Go to the line containing "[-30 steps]" below; retype it and all following lines exactly, and leave out the pictures.

----

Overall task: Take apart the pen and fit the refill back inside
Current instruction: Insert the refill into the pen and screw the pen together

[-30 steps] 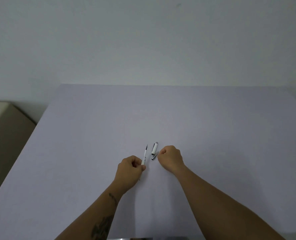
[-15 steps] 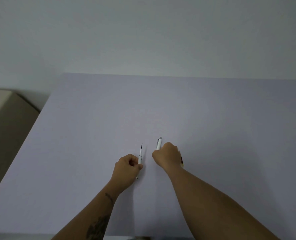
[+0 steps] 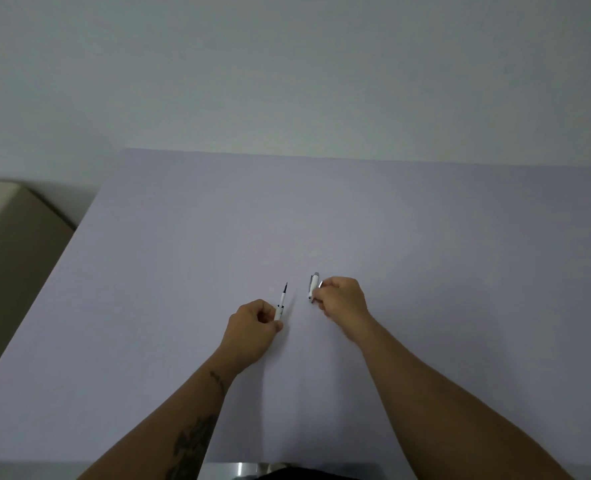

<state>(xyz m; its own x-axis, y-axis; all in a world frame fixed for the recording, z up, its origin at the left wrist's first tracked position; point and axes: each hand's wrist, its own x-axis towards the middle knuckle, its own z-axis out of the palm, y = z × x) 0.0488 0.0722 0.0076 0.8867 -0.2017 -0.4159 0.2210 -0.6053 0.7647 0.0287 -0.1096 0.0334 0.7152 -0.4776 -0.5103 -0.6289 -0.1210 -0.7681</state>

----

=== Task response ===
[-30 steps] 
[-15 steps] 
[+0 steps] 

<state>(xyz m; its own x-axis, y-axis; all in a world frame fixed for the recording, z up, its origin at the left wrist's first tracked position; point and axes: each hand's wrist, its own x-axis towards the middle knuckle, its own z-axis out of the palm, y = z × x) 0.0488 0.0722 0.0076 0.8867 -0.2017 -0.4159 0.2210 -0.6053 0.7647 0.0287 -0.1096 0.0334 0.7152 -0.4776 -0.5103 -0.6289 -0.1210 -0.7681</state>

Output for the exercise is now complete.